[whatwg] Do we really need a <device> element?

Bjartur Thorlacius svartman95 at gmail.com
Wed Jun 16 10:43:46 PDT 2010

On 6/14/10, James Salsman <jsalsman at gmail.com> wrote:
> On Sun, Jun 13, 2010 at 6:36 PM, James Salsman <jsalsman at gmail.com> wrote:
>>... I [was] persuaded that the device element is
>> unnecessary, given recent announcements for the
>> accept="...;source=..." type specification proposed by Android and
>> Firefox developers.  Does anyone have any reasons to the contrary?
> A device element with a type parameter would be useful when the HTML
> author is unaware of the target browsers' choice of specific elements
> such as embed, object, video, microphone, camera, camcorder etc. to
> control placement of, for example, audio volume and recording level
> controls, microphone visual feedback, video display viewports, camera
> and camcorder viewfinders, etc. for real-time device access, which
> does seem to be very reasonable to do in HTML instead of Flash.  Use
> cases include teleconferencing, screen grabs (device
> type=image;source=desktop?), maybe shared whiteboards (device
> type=pointer;source=canvas-id producing coordinate streams and up/down
> codes?)  Real-time camcorder upload has as compelling use case as
> buffered form-based input type=file accept=video;source=webcam does
> under lower bandwidth situations. People will want both, so I am not
> ready to write off the device element yet.
Are file inputs defined to be more buffered than <device>s? Where?
IMO a streaming capability should rather be added to <form> than adding
a brand-new <device> element. The only thing the <device> element does
is hinting that the input should come from "alternative sources" and provide
a new scripting interface. What if you want to use the new scripting interface
but not hint that the input should be from "alternative sources"?

Really the reasoning given for the <device> element, quoting the draft:
> The device  element represents a device selector, to allow the user to give
> the page access to a device, for example a video camera.
So, it's an UI-widget an UA can show to human users to authorize script
access to a "device". Where's the definition of a "device" (couldn't find it in
the draft, may be my ignorance). If this becomes a standard, shouldn't there
also be a standard for an element for pop-up authorizing UI-widgets?

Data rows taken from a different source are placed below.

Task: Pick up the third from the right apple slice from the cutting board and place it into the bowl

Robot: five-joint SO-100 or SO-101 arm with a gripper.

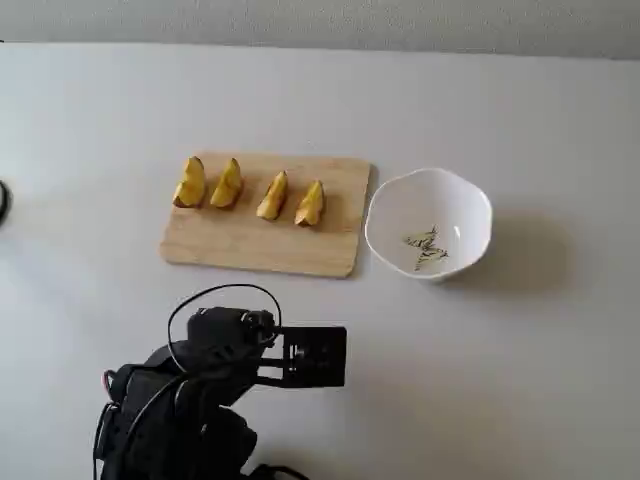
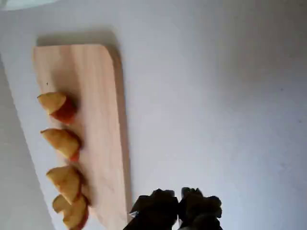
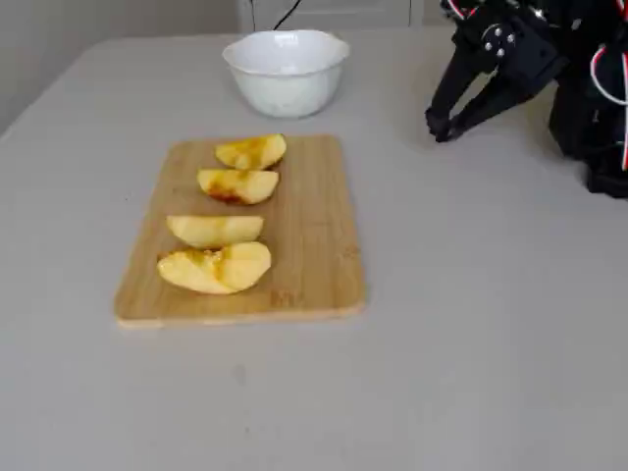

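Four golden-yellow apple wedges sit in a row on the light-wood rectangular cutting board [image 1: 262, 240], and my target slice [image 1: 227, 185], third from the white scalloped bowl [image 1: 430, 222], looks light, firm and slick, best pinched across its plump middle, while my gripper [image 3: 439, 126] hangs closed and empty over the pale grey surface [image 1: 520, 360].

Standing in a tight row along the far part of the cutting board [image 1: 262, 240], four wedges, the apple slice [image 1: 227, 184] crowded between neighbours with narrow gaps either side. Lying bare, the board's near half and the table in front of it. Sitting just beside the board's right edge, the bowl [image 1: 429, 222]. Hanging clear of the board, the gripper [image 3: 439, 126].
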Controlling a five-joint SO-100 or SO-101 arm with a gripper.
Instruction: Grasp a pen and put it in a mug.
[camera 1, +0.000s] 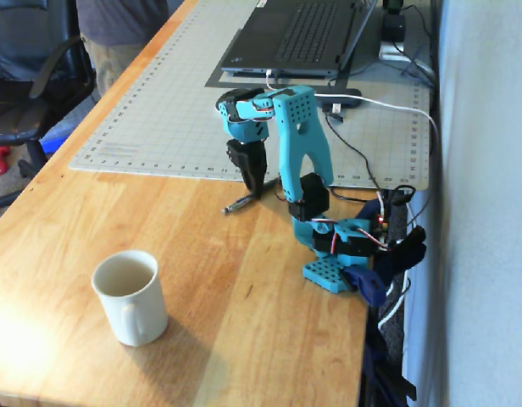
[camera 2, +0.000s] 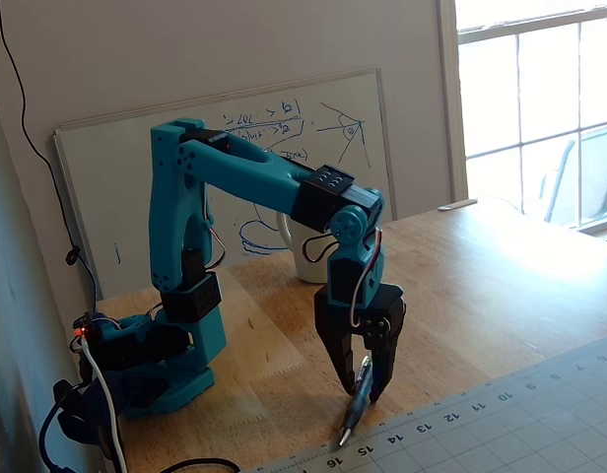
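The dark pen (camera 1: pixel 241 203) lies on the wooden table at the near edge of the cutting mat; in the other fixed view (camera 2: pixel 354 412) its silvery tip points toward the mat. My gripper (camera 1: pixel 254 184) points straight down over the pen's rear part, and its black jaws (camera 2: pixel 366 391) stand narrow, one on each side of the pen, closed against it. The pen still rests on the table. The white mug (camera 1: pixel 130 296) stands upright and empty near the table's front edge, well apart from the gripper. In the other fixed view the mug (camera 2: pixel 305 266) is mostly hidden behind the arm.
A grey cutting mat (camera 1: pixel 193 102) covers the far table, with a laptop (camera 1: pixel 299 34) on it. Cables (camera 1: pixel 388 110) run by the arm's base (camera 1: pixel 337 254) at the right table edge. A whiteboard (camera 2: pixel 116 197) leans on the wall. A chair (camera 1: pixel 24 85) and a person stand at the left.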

If privacy is the reason for this element, as the draft says, why
is/would it not be
enough to allow requests for devices to fail and allow users not to
upload (live)
recordings of themselves?  It was discussed on the W3C list that users should
have to go out of their way to allow scripts to access their "devices".
<Input accept> enforces that. Implementations of the Media Capture API can
implement similiar measures to protect human users' privacy as <device>
implementations can.

A semi-related note: Forms need some way to hint that UAs should stream
submits (even before the form is filled in).